GOAL OF THE EXERCISE
The lines to reproduce from the material below are those from the one containing "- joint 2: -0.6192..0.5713" through the one containing "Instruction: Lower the", both included; write them out exactly and add nothing.

INFORMATION SUPPLIED
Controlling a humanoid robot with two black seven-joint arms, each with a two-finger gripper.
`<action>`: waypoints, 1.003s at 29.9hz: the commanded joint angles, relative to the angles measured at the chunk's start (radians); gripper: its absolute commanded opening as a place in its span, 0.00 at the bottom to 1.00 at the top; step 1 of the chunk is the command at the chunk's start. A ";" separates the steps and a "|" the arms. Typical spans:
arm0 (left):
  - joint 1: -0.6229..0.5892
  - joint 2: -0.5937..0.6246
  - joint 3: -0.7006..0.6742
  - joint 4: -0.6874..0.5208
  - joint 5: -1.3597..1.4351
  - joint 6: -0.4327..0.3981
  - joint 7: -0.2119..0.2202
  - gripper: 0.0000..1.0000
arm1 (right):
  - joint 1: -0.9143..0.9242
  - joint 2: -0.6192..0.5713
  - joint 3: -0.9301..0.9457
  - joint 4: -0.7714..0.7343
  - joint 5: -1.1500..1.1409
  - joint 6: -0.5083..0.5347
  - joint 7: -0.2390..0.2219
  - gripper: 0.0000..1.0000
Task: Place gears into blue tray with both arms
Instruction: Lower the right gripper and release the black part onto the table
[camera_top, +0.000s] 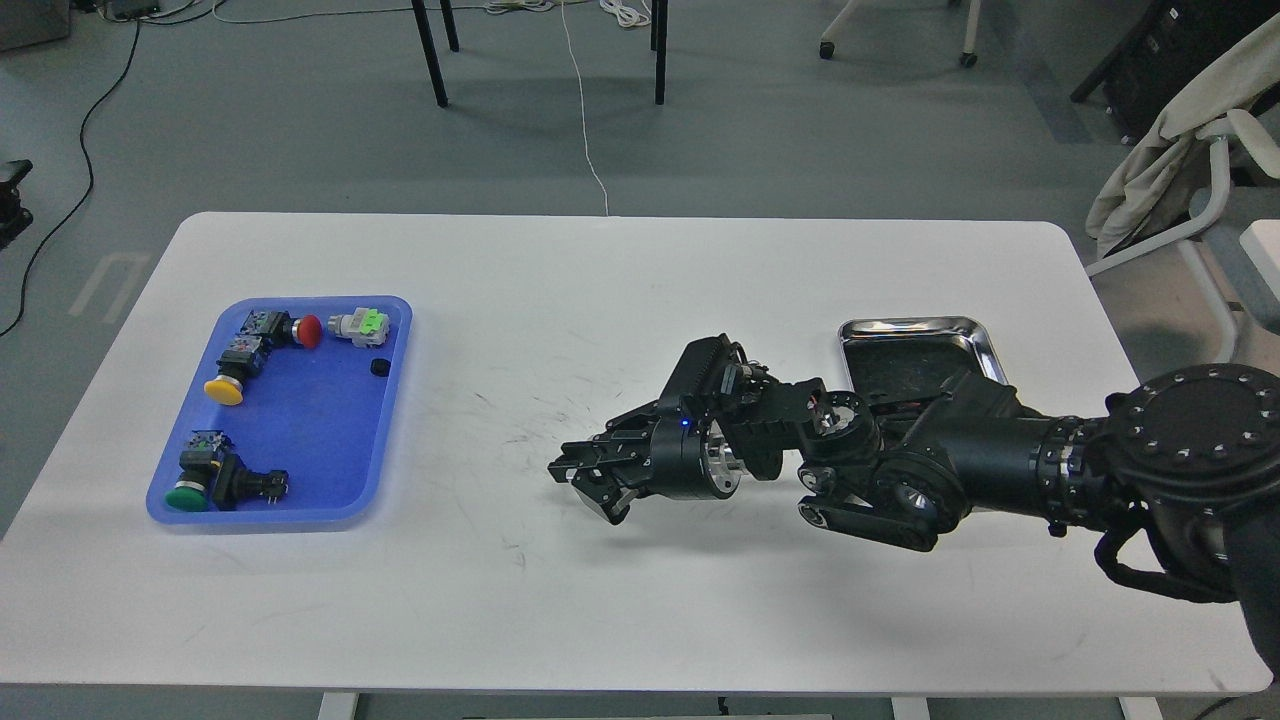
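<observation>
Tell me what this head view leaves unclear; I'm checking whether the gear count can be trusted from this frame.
- Steel tray: the right arm covers its near part, so any gears there are hidden.
- Right gripper: its fingers are dark and overlap; whether it holds a gear cannot be told.
- Small black piece in the blue tray: too small to show teeth.
- Left arm: not in view.
</observation>
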 joint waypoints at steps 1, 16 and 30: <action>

ANSWER SECTION
  - joint 2: -0.6192..0.5713
  - joint 3: -0.9301..0.9457
  - joint 4: -0.7714..0.7343
  - joint 5: -1.1500..1.1409
  - joint 6: -0.5083..0.5347
  - joint 7: -0.2390..0.2219
  - gripper: 0.0000..1.0000
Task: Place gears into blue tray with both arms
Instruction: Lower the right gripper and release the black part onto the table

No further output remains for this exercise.